Most of the work is done and represented in the roles above, which means that in this section when we construct classes for the things in the game, they can be as simple as class Sign does Readable {}. Empty class — all we needed to say was that the Sign is Readable.

Sometimes, though, we add attributes and methods "at the last minute"; notable among these are Doom, the only thing in the game that can kill the player. It has a ticking $!time_left attribute, and it can cause the whole cave to collapse. Talk about a powerful object.

At other times, a class will override a method from a role. The class Walls would've got a .read method from Thing, but instead it provides its own, which allows random quips to be read from the walls in the various rooms.

Directions

This is a pleasant case of several language elements cooperating. We define a couple of global variables for the various "standard directions" and their abbreviations; then we define a subtype Direction that restricts Str to only the standard directions. Finally we draw up a subroutine that knows how to get the reverse Direction from a given Direction.
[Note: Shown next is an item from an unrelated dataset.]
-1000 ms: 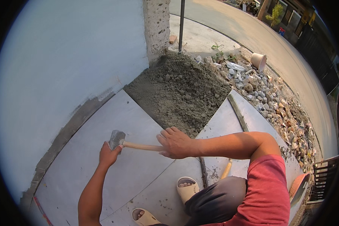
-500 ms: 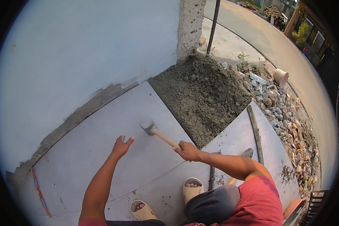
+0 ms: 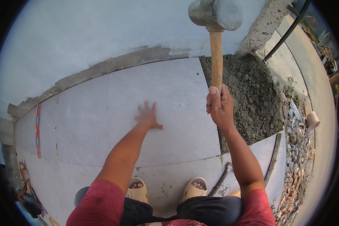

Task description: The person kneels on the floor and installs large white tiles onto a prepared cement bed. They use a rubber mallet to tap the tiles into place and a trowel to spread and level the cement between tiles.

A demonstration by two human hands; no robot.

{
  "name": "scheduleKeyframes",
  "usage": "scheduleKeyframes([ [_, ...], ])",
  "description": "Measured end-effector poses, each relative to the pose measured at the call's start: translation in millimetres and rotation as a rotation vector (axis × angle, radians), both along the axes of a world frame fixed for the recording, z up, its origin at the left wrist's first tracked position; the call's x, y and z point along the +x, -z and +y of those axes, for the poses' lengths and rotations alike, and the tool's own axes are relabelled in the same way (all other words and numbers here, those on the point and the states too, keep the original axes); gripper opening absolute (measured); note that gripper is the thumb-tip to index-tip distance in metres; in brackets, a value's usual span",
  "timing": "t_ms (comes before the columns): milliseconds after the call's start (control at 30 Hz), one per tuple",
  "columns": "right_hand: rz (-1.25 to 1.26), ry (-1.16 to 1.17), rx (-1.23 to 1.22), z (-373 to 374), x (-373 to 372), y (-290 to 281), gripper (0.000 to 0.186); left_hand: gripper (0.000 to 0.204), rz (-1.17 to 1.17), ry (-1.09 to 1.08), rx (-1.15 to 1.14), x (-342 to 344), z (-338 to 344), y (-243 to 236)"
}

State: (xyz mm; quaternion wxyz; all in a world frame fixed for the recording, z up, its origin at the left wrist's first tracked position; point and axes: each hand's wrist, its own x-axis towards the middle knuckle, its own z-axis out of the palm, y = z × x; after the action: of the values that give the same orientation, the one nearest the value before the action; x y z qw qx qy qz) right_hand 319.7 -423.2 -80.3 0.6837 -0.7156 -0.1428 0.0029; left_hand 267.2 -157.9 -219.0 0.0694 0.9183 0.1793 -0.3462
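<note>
My right hand (image 3: 220, 107) is wrapped round the wooden handle of a rubber mallet (image 3: 216, 56), raised with its grey head up. My left hand (image 3: 148, 116) lies spread over a large pale grey floor tile (image 3: 173, 90); its fingers are stretched apart and nothing is in them. The tile runs along the foot of the wall. Against its right edge lies a bed of damp, crumbly grey mortar (image 3: 252, 101), partly hidden behind the mallet handle and my right hand.
A pale blue wall (image 3: 101, 37) rises ahead. At right lie gravel and rubble (image 3: 295, 147) and a small bucket (image 3: 312, 121). A dark pole (image 3: 286, 34) stands at the far right corner. A hammer-like tool (image 3: 221, 178) rests near my feet. At left lies a red strip (image 3: 38, 132).
My right hand has lifted the mallet from low over the tile to high in front of me. My left hand has come down spread onto the tile. The view has turned.
</note>
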Motion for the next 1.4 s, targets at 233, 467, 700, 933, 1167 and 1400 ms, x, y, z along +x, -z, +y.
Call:
scheduleKeyframes([
  [233, 0.202, -0.053, -0.588, 18.2, 46.6, 142.3, 0.036, 0.146, 0.078, 0.000, -0.028, 9.2, -10.5, 0.0],
  [467, -0.069, -0.032, -0.285, 63.1, 62.6, 57.8, 0.047, 0.142, 0.058, -0.058, -0.018, 8.5, -6.3, -2.0],
  [700, 0.067, -0.037, -0.663, 30.3, 54.2, 180.6, 0.051, 0.143, 0.058, -0.034, -0.028, 15.5, -14.4, -1.2],
  [933, -0.147, 0.079, -0.228, 19.0, 34.3, 81.4, 0.035, 0.148, 0.064, -0.019, -0.007, 4.5, -4.9, 10.8],
  [1167, 0.111, 0.027, -0.664, -16.8, 34.2, 174.5, 0.049, 0.147, 0.045, 0.004, -0.040, 8.3, -11.1, 11.7],
  [1400, -0.010, -0.110, -0.163, 34.5, 16.9, -3.3, 0.048, 0.146, 0.052, -0.203, 0.010, -43.9, 61.4, 0.8],
])
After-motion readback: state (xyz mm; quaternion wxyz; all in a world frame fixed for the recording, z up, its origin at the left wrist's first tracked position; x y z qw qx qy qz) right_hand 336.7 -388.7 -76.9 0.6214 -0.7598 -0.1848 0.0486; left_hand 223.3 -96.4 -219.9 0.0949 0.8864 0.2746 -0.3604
Observe the trick in that subroutine: we only specify one half of the mappings of opposites, and then we "mirror" the hash with %opposites.invert, automatically creating the other half.

Rooms

A Room is a Container with a few extra methods to handle connecting rooms together, examining the room, and entering the room. A few rooms have a few event methods to trigger various events.

The biggest class in the game is the Hall, a room with its own little subgame. The room redefines how it presents its contents, and encourages the player to move disks between rods. This goes to show that even when we've built a set of roles for our classes to compose, there's still plenty of wiggle-room outside of that framework. At any point, we can let a class bloom out into something quite different. The roles are just there for the standard behaviors.

The game itself

The rest of the game consists almost entirely of the command loop with when statements to direct the player's commands to the right method on the right object.

Worth noting is how, in the first few when statements, we use proceed a lot to "massage" any movement commands into a Direction that we can then just use to look up the exit directly. This is slightly easier and more maintainable than one big expression for trying to match and then translate all the possible variants at once.

Sometimes we match commands with string values, but most of the time we match them with regexes. Here the regex syntax comes very much in handy, being able to both match the command string and pull out the pertinent information from it. That's what things like $<verb> are about in this piece of the code: when a regex matches, the special capture variable $<verb> will contain a verb, and we can process it based on that knowledge.

In that vein, it might be instructive to see how we are often working on "two levels", as often happens when interacting with a user.

my $verb = $<verb>;
if %verb_synonyms{$verb} -> $synonym {
    $verb = $synonym;
}

[...]

unless $thing.can($verb) {
    say "You can't $<verb> the $<noun>.";
    succeed;
}

On the game level, we prefer to handle $verb which has been de-synonymized and therefor is more regular. (pick up, pick and get all become take, for example.) But on the user interface level, we still refer to it as $<verb>, the thing we got originally. That way, the user who writes get basket will see You can't get the basket. and not You can't take the basket. A small thing, but usability is king.

Finally, the real magic resides in the method call .can above. This method checks ahead of time whether a given method exists in an object. So if the program wants to read a $thing, it first checks whether $thing.can("read") — if the answer is yes, it proceeds to call the .read method on $thing.

How can we call a method with a name that varies depending on what $verb we provided? We do it like this:

$thing."$verb"();

So, if $verb is read, we call $thing.read, etc. This is the core, the treasure, the butterfly of the game code. Most of the verbs are routed through that line, which maps a player's verb into a method.

Have you finished the game yet? If not, get to it! Good luck!